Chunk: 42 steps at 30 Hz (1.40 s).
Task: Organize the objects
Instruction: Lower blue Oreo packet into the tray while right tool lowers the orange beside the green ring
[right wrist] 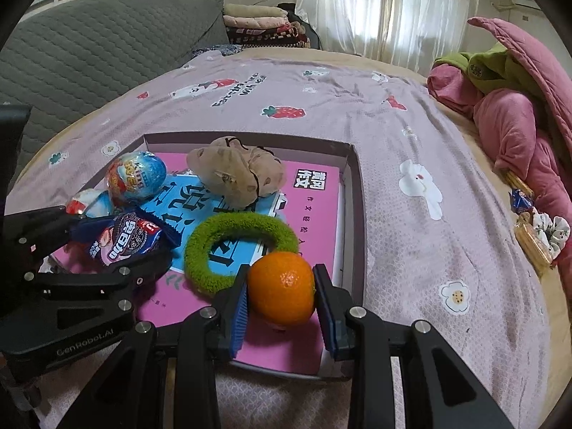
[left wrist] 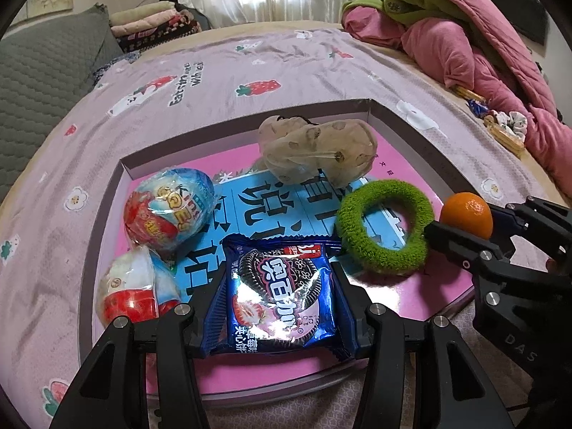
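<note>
A shallow box [left wrist: 404,121] with a pink and blue floor lies on the bed. My left gripper [left wrist: 277,304] is shut on a blue cookie packet [left wrist: 282,293] over the box's near edge; the packet also shows in the right wrist view [right wrist: 123,241]. My right gripper [right wrist: 280,289] is shut on an orange [right wrist: 280,287], low over the box's near right part; the orange also shows in the left wrist view [left wrist: 466,214]. In the box lie a green fuzzy ring [left wrist: 384,227], two wrapped toy eggs [left wrist: 168,207] [left wrist: 134,287] and a beige spotted cloth bundle [left wrist: 318,150].
The bed has a purple strawberry-print sheet [right wrist: 411,136]. Pink and green quilts [right wrist: 507,118] are heaped at the right, with a blue candy [right wrist: 520,201], biscuits [right wrist: 532,245] and a white scrunchie [right wrist: 552,230] beside them. A grey headboard [right wrist: 89,53] and folded blankets [right wrist: 264,25] stand behind.
</note>
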### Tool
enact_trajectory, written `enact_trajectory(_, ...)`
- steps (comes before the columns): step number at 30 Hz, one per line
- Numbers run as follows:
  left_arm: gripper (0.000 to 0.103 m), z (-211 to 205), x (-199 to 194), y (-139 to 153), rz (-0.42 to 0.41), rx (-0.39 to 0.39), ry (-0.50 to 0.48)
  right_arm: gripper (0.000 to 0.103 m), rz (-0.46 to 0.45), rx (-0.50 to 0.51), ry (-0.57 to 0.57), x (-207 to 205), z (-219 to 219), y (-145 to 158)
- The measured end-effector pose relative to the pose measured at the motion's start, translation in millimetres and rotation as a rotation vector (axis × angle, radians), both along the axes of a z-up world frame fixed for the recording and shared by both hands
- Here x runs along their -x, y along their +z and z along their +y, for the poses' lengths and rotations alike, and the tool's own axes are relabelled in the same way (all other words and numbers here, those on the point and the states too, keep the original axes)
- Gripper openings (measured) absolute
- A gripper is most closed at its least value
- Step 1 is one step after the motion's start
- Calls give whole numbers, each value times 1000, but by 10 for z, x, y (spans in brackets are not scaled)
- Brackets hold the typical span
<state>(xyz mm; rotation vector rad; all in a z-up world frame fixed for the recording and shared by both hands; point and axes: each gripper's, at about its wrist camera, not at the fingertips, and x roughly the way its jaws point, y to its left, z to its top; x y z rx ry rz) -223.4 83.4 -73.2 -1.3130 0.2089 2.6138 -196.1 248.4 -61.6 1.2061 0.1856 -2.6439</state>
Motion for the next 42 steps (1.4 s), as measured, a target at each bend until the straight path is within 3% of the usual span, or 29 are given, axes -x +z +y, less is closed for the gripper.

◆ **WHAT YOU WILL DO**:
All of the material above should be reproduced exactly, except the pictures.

◆ **RESULT**:
Chunk: 42 steps at 30 Hz (1.40 s).
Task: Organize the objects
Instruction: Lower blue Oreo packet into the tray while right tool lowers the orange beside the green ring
[right wrist] 
[left wrist] 
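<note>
A shallow box [left wrist: 404,121] with a pink and blue floor lies on the bed. My left gripper [left wrist: 277,304] is shut on a blue cookie packet [left wrist: 282,293] over the box's near edge; the packet also shows in the right wrist view [right wrist: 123,241]. My right gripper [right wrist: 280,289] is shut on an orange [right wrist: 280,287], low over the box's near right part; the orange also shows in the left wrist view [left wrist: 466,214]. In the box lie a green fuzzy ring [left wrist: 384,227], two wrapped toy eggs [left wrist: 168,207] [left wrist: 134,287] and a beige spotted cloth bundle [left wrist: 318,150].
The bed has a purple strawberry-print sheet [right wrist: 411,136]. Pink and green quilts [right wrist: 507,118] are heaped at the right, with a blue candy [right wrist: 520,201], biscuits [right wrist: 532,245] and a white scrunchie [right wrist: 552,230] beside them. A grey headboard [right wrist: 89,53] and folded blankets [right wrist: 264,25] stand behind.
</note>
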### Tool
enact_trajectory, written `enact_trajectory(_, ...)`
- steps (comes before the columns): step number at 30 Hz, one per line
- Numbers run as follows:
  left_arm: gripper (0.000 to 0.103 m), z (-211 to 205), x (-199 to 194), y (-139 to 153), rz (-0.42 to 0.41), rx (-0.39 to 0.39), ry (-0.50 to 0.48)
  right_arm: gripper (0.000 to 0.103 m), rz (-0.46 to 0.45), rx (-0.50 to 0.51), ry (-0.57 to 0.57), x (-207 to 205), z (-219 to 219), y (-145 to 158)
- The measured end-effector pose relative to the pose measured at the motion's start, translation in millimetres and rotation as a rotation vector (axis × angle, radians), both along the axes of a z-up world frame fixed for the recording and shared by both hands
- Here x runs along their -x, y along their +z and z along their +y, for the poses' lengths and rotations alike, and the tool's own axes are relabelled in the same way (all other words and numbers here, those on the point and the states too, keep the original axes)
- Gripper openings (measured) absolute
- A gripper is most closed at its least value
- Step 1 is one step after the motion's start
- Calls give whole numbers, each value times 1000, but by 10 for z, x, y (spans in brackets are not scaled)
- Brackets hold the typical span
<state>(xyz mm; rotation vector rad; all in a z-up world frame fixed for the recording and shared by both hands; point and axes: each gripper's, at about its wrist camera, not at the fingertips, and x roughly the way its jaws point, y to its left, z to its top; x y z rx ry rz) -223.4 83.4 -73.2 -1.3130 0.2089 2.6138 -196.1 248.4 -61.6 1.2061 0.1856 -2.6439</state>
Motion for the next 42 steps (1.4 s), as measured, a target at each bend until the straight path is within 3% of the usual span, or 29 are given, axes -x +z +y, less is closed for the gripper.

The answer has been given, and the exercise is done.